Jaurès et les femmes

jeudi 18 septembre 2014.
 

Jaurès chemine. Il salue le mouvement suffragiste britannique, défend les revendications sociales… Jaurès est souvent décrit comme indifférent aux revendications féminines, comprenant mal ces aspirations nouvelles. Certes, il est un homme de son temps, respectueux des conventions  : mariages arrangés par les familles, surveillance de la bonne tenue des filles… Il ne pouvait guère en aller autrement.

Le ménage Jaurès ne diffère d’ailleurs pas de la plupart des autres foyers de dirigeants socialistes, toutes tendances confondues. L’épouse s’occupe des enfants, de l’intérieur, avec l’aide de domestiques dévouées. L’homme vit pleinement sa vie dans la sphère publique et il entretient la famille. Madame Jaurès est une épouse affectueuse, qui accepte les nombreuses absences de son mari, capable de se battre en duel avec un ministre dans un parc de banlieue un petit matin de Noël ou de partir soutenir les mineurs grévistes de la Loire juste avant le réveillon du 31 décembre 1899.

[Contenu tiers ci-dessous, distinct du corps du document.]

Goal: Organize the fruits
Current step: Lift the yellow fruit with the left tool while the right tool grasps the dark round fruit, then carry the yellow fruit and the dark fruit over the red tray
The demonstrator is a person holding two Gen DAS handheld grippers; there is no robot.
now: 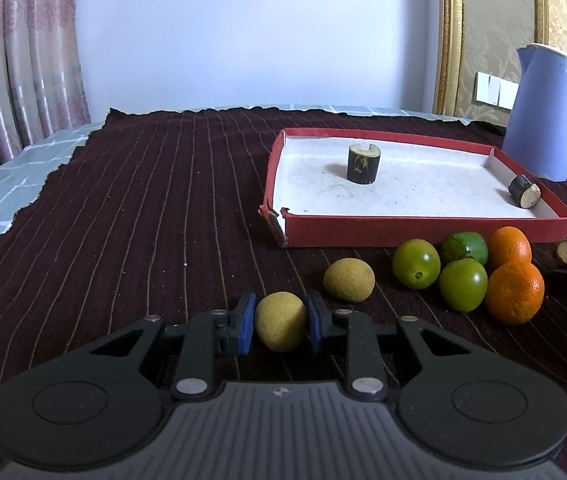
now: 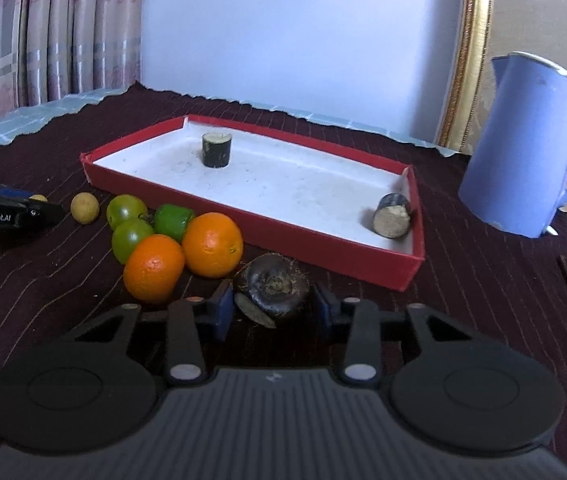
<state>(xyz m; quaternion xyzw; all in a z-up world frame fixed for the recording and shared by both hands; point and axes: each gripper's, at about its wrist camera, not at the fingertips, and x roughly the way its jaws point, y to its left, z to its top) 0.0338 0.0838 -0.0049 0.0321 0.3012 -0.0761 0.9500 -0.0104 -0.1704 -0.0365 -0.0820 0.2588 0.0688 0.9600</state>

Mais là aussi Jaurès réfléchit, se montre capable de bouger, d’imaginer autre chose, aidé par son intelligence et sa sensibilité. Il voit la société changer. Les femmes ont toujours travaillé, mais elles le font désormais autrement  : Jaurès le constate dans la Dépêche de Toulouse (10 janvier 1907)  : «  Dans toutes les branches (…) la femme assume la même fonction que l’homme. Elle devient de plus en plus, dans l’ordre économique, une personne identique à l’homme. Comment de cette identité d’existence et de fonction ne résulterait pas l’identité des droits et des revendications  ?  » Il soutient ces revendications, y compris le droit de vote et d’éligibilité à toutes les élections. Les congrès socialistes de Limoges et de Nancy comme celui de l’Internationale (Stuttgart, 1907) font de même.

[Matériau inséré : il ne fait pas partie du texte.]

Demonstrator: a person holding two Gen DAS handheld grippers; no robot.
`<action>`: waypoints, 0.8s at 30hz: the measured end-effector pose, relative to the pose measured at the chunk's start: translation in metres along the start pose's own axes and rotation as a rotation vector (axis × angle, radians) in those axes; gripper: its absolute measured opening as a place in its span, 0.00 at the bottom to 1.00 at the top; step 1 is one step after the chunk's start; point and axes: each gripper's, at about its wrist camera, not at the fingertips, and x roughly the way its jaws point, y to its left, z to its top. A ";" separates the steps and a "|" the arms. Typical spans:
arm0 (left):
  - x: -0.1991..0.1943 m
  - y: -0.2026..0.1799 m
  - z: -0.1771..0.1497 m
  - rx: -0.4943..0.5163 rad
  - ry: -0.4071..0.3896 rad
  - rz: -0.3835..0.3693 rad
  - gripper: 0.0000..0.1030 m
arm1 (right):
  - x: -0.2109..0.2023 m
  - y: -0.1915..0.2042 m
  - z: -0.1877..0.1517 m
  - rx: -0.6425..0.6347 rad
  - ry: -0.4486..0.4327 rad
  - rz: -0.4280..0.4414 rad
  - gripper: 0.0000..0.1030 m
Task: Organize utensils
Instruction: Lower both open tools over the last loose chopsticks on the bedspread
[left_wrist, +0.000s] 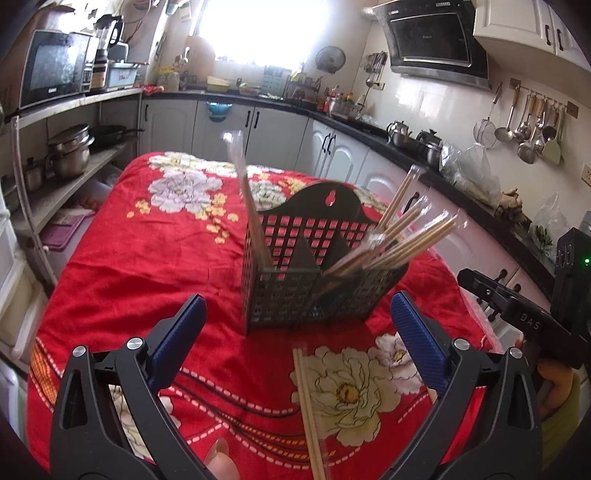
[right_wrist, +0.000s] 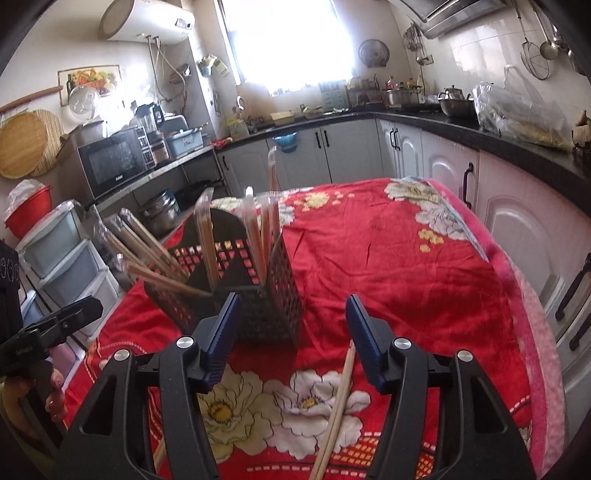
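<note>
A black perforated utensil holder (left_wrist: 317, 266) (right_wrist: 258, 310) stands on the red floral cloth. Sleeved wooden chopsticks (left_wrist: 406, 229) (right_wrist: 155, 251) lean out of one end compartment. More sleeved sticks (left_wrist: 247, 199) (right_wrist: 258, 229) stand blurred in the other end. A loose pair of chopsticks (left_wrist: 310, 413) (right_wrist: 336, 410) lies on the cloth in front of the holder. My left gripper (left_wrist: 298, 299) is open wide just short of the holder, above the loose pair, with nothing between its pads. My right gripper (right_wrist: 291, 297) is open and empty, and the loose pair lies under its right finger (right_wrist: 364, 332).
The cloth-covered table (left_wrist: 147, 258) fills the middle. White cabinets under a dark counter (right_wrist: 480, 144) run along the back and one side. A shelf with a microwave (left_wrist: 55, 66) and pots stands on the other side, with plastic drawers (right_wrist: 66, 258) beside it.
</note>
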 end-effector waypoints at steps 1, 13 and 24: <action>0.002 0.001 -0.002 -0.004 0.007 0.001 0.89 | 0.000 0.001 -0.002 -0.002 0.004 0.000 0.58; 0.031 -0.002 -0.031 0.001 0.120 0.001 0.89 | 0.015 -0.006 -0.032 -0.010 0.109 -0.012 0.72; 0.068 -0.006 -0.058 0.006 0.237 -0.023 0.89 | 0.045 -0.029 -0.051 0.021 0.208 -0.055 0.72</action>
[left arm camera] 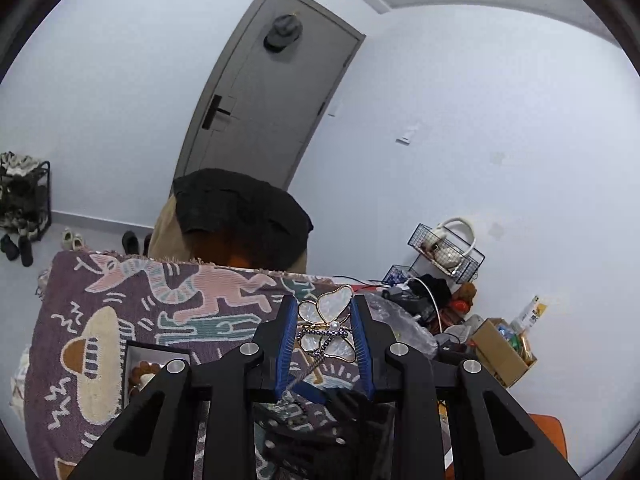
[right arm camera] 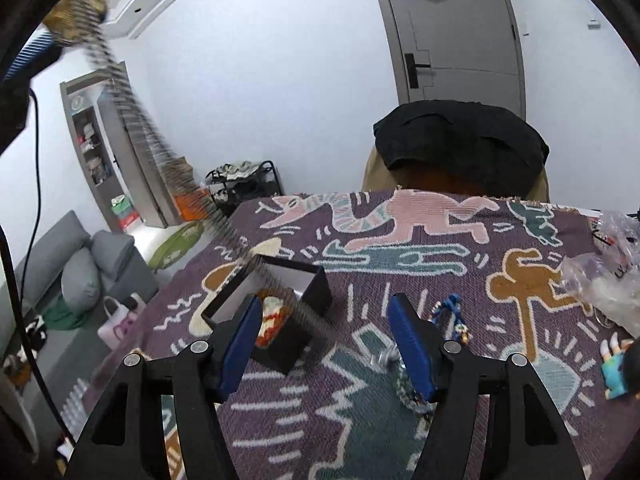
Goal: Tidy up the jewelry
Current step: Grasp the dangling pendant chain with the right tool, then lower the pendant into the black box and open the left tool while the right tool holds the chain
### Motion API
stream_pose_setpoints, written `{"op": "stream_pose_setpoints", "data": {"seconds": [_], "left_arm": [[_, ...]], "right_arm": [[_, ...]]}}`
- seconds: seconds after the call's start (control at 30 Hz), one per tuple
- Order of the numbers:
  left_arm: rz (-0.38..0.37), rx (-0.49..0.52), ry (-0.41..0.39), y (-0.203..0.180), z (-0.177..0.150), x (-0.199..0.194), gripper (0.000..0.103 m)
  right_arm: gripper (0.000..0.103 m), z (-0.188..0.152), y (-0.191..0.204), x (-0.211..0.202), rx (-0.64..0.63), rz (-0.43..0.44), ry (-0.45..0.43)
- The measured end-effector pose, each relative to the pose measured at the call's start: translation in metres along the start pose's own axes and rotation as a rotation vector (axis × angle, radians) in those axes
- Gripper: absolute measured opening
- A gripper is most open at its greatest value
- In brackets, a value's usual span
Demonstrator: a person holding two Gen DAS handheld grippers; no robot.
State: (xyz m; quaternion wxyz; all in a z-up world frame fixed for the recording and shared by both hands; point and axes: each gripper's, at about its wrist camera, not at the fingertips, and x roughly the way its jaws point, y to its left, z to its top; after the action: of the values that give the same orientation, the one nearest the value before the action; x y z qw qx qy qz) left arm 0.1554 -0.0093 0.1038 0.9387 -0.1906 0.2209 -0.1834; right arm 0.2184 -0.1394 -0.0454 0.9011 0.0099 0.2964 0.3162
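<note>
No legible text, brand, number or sign anywhere in either view. On the white-and-yellow carton [left arm camera: 534, 312] leaning at the wall beside the cardboard box [left arm camera: 502, 354], only dark print too small and blurred to read. On the woven cloth [right arm camera: 400, 264] over the tabletop, only figures of animals and people, with no lettering, and on the round emblem [right arm camera: 76, 103] atop the far cabinet, a blurred mark beyond making out.
</note>
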Motion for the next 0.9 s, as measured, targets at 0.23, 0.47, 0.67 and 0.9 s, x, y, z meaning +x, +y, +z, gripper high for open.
{"op": "stream_pose_setpoints", "data": {"seconds": [0.23, 0.47, 0.67, 0.9], "left_arm": [[0.038, 0.005, -0.018, 0.009, 0.000, -0.007, 0.029], [0.101, -0.033, -0.008, 0.037, -0.005, 0.003, 0.029], [0.156, -0.070, 0.013, 0.065, -0.012, 0.011, 0.029], [0.189, -0.112, 0.047, 0.090, -0.022, 0.022, 0.029]], "right_arm": [[0.003, 0.007, -0.008, -0.002, 0.046, 0.003, -0.027], [0.003, 0.033, -0.005, -0.048, 0.023, -0.020, -0.134], [0.003, 0.060, 0.008, -0.079, -0.017, -0.024, -0.183], [0.003, 0.074, 0.028, -0.102, -0.056, -0.001, -0.234]]}}
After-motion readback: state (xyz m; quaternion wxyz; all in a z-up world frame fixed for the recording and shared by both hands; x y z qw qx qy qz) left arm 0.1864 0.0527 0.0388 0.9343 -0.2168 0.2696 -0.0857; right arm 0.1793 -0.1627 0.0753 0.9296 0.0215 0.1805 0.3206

Sur le modèle éprouvé du 1er Mai, le congrès international suivant (Copenhague, 1910) institue une Journée pour le droit des femmes le 8 mars. En 1914, elle est célébrée pour la première fois en France par les socialistes. Derrière les bonnes intentions proclamées, il est vrai que les socialistes se mobilisent peu, craignant les effets immédiats du suffrage féminin, obnubilés par leur combat «  principal  » pour la représentation proportionnelle. Les revendications féminines sont reportées en fin de programme… Mais Jaurès chemine. Il attend beaucoup de la mobilisation des femmes pour la paix, salue à l’occasion le mouvement suffragiste des Britanniques, défend les revendications sociales, bataille à la Chambre pour obtenir en faveur des institutrices un salaire égal pour un travail égal (1913). Aujourd’hui encore, il ne s’agit pas de «  revenir à Jaurès  », mais de prolonger son combat pour l’émancipation.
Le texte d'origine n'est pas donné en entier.